*Work instructions:*
Retype the following data exactly, but leave its pictures out.

** Opening Information provided block **

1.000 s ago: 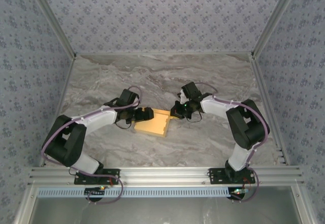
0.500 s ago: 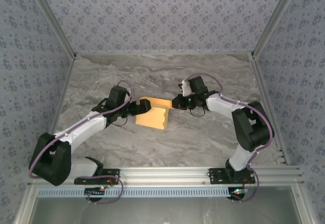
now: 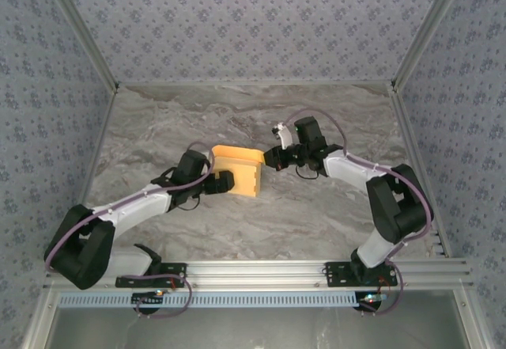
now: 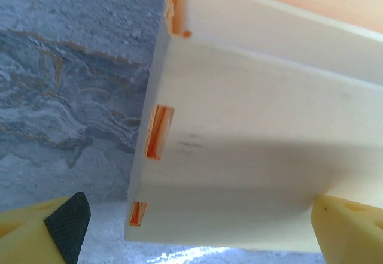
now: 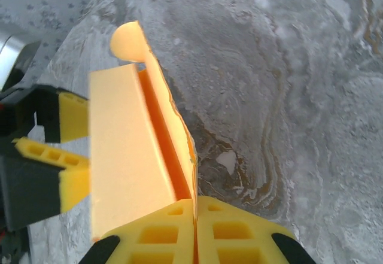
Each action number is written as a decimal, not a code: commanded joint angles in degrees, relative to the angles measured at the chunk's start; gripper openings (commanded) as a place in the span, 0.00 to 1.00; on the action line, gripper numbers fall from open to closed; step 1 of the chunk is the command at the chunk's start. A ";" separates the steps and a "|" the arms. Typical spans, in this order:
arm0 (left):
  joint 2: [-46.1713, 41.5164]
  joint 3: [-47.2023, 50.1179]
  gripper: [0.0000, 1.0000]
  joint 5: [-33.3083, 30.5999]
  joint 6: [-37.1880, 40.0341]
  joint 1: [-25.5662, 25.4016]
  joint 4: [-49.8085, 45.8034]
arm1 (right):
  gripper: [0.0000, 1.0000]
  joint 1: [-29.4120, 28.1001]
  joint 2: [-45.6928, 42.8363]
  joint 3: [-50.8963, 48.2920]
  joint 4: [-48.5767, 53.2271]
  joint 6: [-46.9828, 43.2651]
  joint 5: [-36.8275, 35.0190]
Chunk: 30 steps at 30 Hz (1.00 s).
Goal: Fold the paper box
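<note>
The paper box is tan-yellow cardboard, partly folded, raised on edge near the table's middle. My right gripper is at its right side. In the right wrist view this gripper is shut on the thin edge of a side flap of the box. My left gripper is at the box's near left side. In the left wrist view it stands open, its fingertips wide apart at either side of the slotted box panel, not squeezing it.
The marble tabletop is bounded by patterned walls at the back and sides. An aluminium rail runs along the near edge by the arm bases. Free room lies behind and in front of the box.
The box has gone from lying flat to tilted up and has shifted towards the back wall with the right gripper. The left gripper opened slightly wider and swung to the box's near side.
</note>
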State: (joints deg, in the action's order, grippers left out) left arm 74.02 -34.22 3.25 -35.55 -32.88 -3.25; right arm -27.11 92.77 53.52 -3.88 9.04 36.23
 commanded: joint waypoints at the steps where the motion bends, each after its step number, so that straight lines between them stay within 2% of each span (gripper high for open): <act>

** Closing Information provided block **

*Written response:*
1.000 s ago: 
0.500 s ago: 
now: 
now: 
now: 
Each action number is written as a decimal, not a code: commanded joint angles in degrees, relative to the angles measured at the chunk's start; gripper openings (commanded) as a place in the span, 0.00 to 1.00; on the action line, gripper numbers fall from open to closed; step 1 of the chunk is the command at the chunk's start. A ";" separates the steps and a "|" the arms. Typical spans, in this order:
arm0 (left):
  joint 2: [-46.1713, 41.5164]
  joint 3: [-47.2023, 50.1179]
  gripper: [0.0000, 1.0000]
  joint 5: [-33.3083, 30.5999]
  joint 6: [-37.1880, 40.0341]
  joint 1: [-25.5662, 25.4016]
  joint 4: [-49.8085, 45.8034]
arm1 (right):
  gripper: [0.0000, 1.0000]
  joint 1: [-29.4120, 28.1001]
  joint 2: [-45.6928, 42.8363]
  joint 3: [-50.8963, 48.2920]
  joint 4: [-48.5767, 53.2271]
  joint 6: [-46.9828, 43.2651]
  joint 5: [-36.8275, 35.0190]
Chunk: 30 steps at 30 Hz (1.00 s).
Goal: Fold the paper box
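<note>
The paper box is tan-yellow cardboard, partly folded, raised on edge near the table's middle. My right gripper is at its right side. In the right wrist view this gripper is shut on the thin edge of a side flap of the box. My left gripper is at the box's near left side. In the left wrist view it stands open, its fingertips wide apart at either side of the slotted box panel, not squeezing it.
The marble tabletop is bounded by patterned walls at the back and sides. An aluminium rail runs along the near edge by the arm bases. Free room lies behind and in front of the box.
The box has gone from lying flat to tilted up and has shifted towards the back wall with the right gripper. The left gripper opened slightly wider and swung to the box's near side.
</note>
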State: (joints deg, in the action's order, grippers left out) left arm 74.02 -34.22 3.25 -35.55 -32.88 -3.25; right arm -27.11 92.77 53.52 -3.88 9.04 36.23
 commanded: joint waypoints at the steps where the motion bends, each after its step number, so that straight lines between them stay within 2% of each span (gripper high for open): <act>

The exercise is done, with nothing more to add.